**The data:**
- Opening Delimiter -
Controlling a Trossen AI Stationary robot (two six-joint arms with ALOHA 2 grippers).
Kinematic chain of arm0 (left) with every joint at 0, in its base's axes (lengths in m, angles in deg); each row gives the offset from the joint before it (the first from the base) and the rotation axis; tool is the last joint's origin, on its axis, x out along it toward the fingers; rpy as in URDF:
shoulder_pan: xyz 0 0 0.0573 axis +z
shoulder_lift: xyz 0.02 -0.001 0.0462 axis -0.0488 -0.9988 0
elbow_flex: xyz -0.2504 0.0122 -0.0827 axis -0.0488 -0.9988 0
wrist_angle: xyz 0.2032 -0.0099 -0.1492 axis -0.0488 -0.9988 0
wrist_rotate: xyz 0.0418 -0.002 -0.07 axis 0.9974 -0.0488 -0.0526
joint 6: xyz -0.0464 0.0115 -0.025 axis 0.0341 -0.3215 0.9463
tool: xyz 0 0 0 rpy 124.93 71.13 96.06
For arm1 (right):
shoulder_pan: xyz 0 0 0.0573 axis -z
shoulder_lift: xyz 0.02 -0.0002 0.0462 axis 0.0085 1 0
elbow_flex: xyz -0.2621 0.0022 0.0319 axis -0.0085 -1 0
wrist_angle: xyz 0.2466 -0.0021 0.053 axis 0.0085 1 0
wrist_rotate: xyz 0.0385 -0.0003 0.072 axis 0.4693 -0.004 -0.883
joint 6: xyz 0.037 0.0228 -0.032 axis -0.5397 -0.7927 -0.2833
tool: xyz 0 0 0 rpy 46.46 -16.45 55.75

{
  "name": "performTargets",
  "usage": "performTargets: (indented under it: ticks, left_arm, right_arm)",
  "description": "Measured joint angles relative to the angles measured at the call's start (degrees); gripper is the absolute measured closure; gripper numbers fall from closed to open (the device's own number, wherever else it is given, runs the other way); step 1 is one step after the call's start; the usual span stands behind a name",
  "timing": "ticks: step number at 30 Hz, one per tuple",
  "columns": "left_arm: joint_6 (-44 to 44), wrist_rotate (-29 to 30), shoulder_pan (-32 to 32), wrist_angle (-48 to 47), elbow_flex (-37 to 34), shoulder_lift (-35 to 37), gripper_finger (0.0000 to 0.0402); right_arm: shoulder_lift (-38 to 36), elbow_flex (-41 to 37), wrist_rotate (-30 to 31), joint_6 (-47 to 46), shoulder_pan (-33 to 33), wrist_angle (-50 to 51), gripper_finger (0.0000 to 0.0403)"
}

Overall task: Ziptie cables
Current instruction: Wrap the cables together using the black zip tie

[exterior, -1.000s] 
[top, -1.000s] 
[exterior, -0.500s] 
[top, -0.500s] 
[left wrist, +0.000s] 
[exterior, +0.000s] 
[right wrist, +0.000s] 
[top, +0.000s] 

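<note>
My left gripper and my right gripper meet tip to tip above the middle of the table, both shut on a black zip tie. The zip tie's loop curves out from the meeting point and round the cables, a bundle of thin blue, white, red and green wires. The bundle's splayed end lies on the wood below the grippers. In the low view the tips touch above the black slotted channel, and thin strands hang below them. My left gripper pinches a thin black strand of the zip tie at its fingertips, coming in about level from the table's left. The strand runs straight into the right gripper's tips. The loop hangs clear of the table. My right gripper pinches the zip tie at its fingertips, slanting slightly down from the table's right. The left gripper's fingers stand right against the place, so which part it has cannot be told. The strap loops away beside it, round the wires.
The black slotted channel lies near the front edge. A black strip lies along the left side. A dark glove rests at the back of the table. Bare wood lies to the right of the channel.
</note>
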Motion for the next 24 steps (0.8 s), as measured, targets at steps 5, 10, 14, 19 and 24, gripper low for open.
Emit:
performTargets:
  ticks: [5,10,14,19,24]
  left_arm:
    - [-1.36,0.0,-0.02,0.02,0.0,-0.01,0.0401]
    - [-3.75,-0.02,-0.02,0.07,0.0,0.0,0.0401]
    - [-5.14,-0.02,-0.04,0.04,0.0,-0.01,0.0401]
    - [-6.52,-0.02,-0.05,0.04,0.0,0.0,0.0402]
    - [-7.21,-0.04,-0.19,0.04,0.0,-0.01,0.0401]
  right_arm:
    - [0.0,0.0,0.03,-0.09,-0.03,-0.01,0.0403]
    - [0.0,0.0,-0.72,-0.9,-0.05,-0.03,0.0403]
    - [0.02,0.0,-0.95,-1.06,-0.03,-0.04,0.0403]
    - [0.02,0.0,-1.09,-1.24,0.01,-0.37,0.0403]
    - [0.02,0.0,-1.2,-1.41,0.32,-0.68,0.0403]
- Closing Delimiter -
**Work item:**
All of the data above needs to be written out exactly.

**Reply:**
Controlling a Trossen AI Stationary robot (two six-joint arms with ALOHA 2 grippers).
Kinematic chain of arm0 (left) with every joint at 0, in its base's axes (lengths in m, angles in deg); each row gives the offset from the joint before it (the first from the base) and the rotation axis; tool is the last joint's origin, on its axis, x out along it toward the fingers; rpy as in URDF:
shoulder_pan: xyz 0 0 0.0573 axis +z
shoulder_lift: xyz 0.02 -0.001 0.0462 axis -0.0488 -0.9988 0
elbow_flex: xyz -0.2504 0.0122 -0.0827 axis -0.0488 -0.9988 0
wrist_angle: xyz 0.2032 -0.0099 -0.1492 axis -0.0488 -0.9988 0
wrist_rotate: xyz 0.0418 -0.002 -0.07 axis 0.9974 -0.0488 -0.0526
joint 6: xyz -0.0464 0.0115 -0.025 axis 0.0341 -0.3215 0.9463
tool: xyz 0 0 0 rpy 124.93 71.13 96.06
For arm1 (right):
shoulder_pan: xyz 0 0 0.0573 axis -z
shoulder_lift: xyz 0.02 -0.0002 0.0462 axis 0.0085 1 0
elbow_flex: xyz -0.2621 0.0022 0.0319 axis -0.0085 -1 0
wrist_angle: xyz 0.2466 -0.0021 0.053 axis 0.0085 1 0
wrist_rotate: xyz 0.0385 -0.0003 0.072 axis 0.4693 -0.004 -0.883
joint 6: xyz 0.037 0.0228 -0.032 axis -0.5397 -0.7927 -0.2833
tool: xyz 0 0 0 rpy 46.46 -16.45 55.75

{
  "name": "performTargets",
  "usage": "performTargets: (indented under it: ticks, left_arm, right_arm)",
  "description": "Measured joint angles relative to the angles measured at the call's start (degrees); gripper is the absolute measured closure; gripper numbers fall from closed to open (the device's own number, wherever else it is given, runs the other way); step 1 is one step after the call's start; the usual span stands behind a name",
  "timing": "ticks: step number at 30 Hz, one per tuple",
  "columns": "left_arm: joint_6 (-44 to 44), wrist_rotate (-29 to 30), shoulder_pan (-32 to 32), wrist_angle (-48 to 47), elbow_flex (-37 to 34), shoulder_lift (-35 to 37), gripper_finger (0.0000 to 0.0402); right_arm: shoulder_lift (-38 to 36), elbow_flex (-41 to 37), wrist_rotate (-30 to 31), joint_6 (-47 to 46), shoulder_pan (-33 to 33), wrist_angle (-50 to 51), gripper_finger (0.0000 to 0.0403)"
}

Overall task: Ziptie cables
Current instruction: Wrap the cables together using the black zip tie

[exterior, -1.000s] 
[top, -1.000s] 
[exterior, -0.500s] 
[top, -0.500s] 
[left wrist, +0.000s] 
[exterior, +0.000s] 
[right wrist, +0.000s] 
[top, +0.000s] 

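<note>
My left gripper and my right gripper meet tip to tip above the middle of the table, both shut on a black zip tie. The zip tie's loop curves out from the meeting point and round the cables, a bundle of thin blue, white, red and green wires. The bundle's splayed end lies on the wood below the grippers. In the low view the tips touch above the black slotted channel, and thin strands hang below them. My left gripper pinches a thin black strand of the zip tie at its fingertips, coming in about level from the table's left. The strand runs straight into the right gripper's tips. The loop hangs clear of the table. My right gripper pinches the zip tie at its fingertips, slanting slightly down from the table's right. The left gripper's fingers stand right against the place, so which part it has cannot be told. The strap loops away beside it, round the wires.
The black slotted channel lies near the front edge. A black strip lies along the left side. A dark glove rests at the back of the table. Bare wood lies to the right of the channel.
</note>
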Motion for the next 24 steps (0.8 s), as measured, targets at steps 5, 10, 14, 19 and 24, gripper low for open.
Emit:
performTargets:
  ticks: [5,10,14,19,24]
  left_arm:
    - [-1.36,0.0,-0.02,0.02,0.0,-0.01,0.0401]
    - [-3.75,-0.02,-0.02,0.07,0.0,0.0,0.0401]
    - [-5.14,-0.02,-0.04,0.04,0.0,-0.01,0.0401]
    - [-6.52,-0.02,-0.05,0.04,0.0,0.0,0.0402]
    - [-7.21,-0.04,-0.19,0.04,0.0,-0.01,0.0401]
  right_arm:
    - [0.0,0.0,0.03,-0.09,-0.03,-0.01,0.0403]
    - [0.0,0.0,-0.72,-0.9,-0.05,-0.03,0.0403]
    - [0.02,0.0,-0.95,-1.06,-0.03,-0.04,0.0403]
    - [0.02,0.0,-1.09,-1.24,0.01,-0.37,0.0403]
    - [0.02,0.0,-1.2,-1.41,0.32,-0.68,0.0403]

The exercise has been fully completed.